After going back and running Sledgehammer on theorems with the preplay option on, for one theorem, it was only finding one proof, rather than the usual many proofs, and it was remote_z3_tptp that was finding the proof.

This brings up the issue of nuance, one being that, given a certain timeout setting, sometimes a remote duplicate of a local prover will return a proof that the local prover doesn't.

I had also started asking the question, "Do I really need z3_tptp in there?" Well, obviously, yes.

Since I wasn't getting lots of proofs, I disabled "minimize" and used "dont_preplay". I then got proofs for z3_tptp, remote_z3_tptp, z3, and remote_z3. The time spent for the 4 provers was like this:

   remote_z3_tptp: ATP real CPU time: 2.15 s.
   z3_tptp:               ATP real CPU time: 29.79 s.
   z3                         SMT solver real CPU time: 2.22 s
   remote_z3          SMT solver real CPU time: 5.75 s.

More nuances. Sometimes the remote prover is faster than the local prover, and sometimes not. Last week, I didn't use remote provers that are duplicates of local provers, but now I generally do.

There's more for me to tell about how to use Sledgehammer's information than most people have time to read.

For example, z3_tptp gave me a proof like this:

by (metis extension_equality unordered_pair_axiom ordered_pair_def) (406 ms)

My extension_equality theorem is merely a biconditional of my extension_axiom. I was asking these questions, "Do I really need extension_equality?

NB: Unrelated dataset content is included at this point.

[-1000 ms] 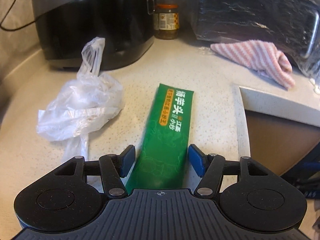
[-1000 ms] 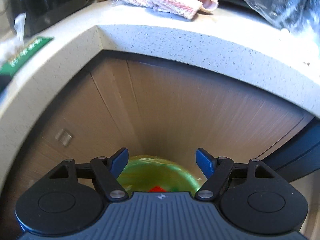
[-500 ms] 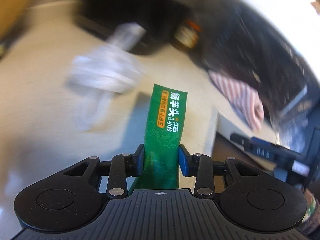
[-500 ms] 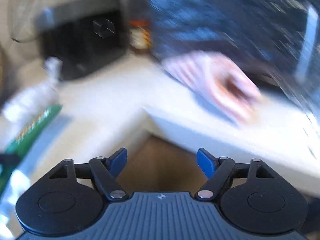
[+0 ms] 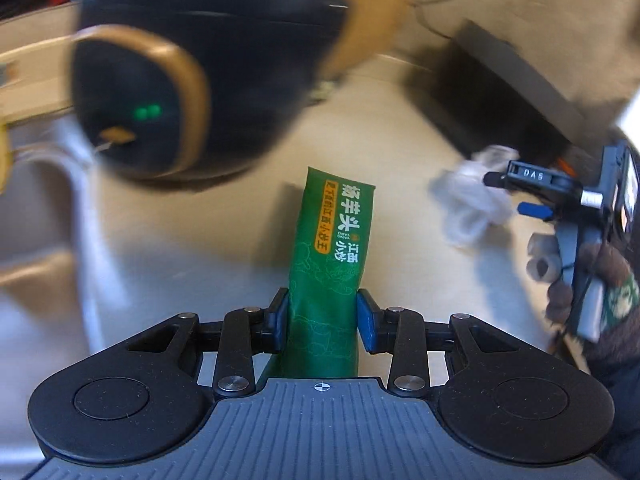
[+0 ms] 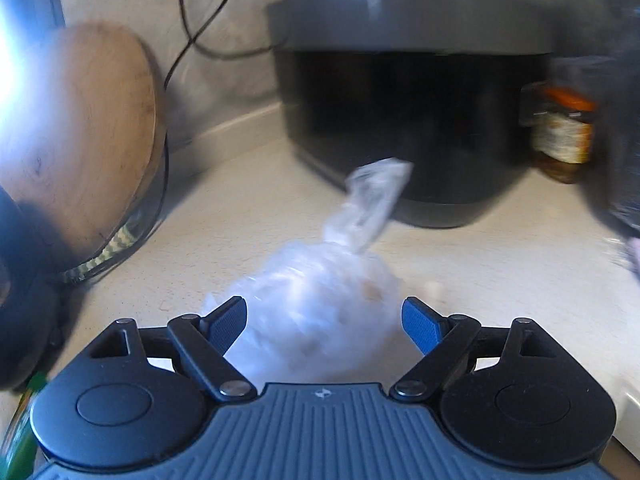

Will the proof work using extension_axiom instead, and will it be slower if it does?"

Well, the Sledgehammer output shows you how to use the "min" option, so I tried this, not to minimize the number of facts, but to get the timing information with the axiom substituted for the theorem:

sledgehammer min [z3_tptp, timeout = 90, verbose] (extension_axiom unordered_pair_axiom ordered_pair_def),

and I got this:

Try this: by (metis extension_axiom unordered_pair_axiom ordered_pair_def) (408 ms).

So metis only uses 2 more milliseconds when it uses the axiom directly.

I finish out most of this this email with my maxed out sledgehammer command, and the reasoning behind it.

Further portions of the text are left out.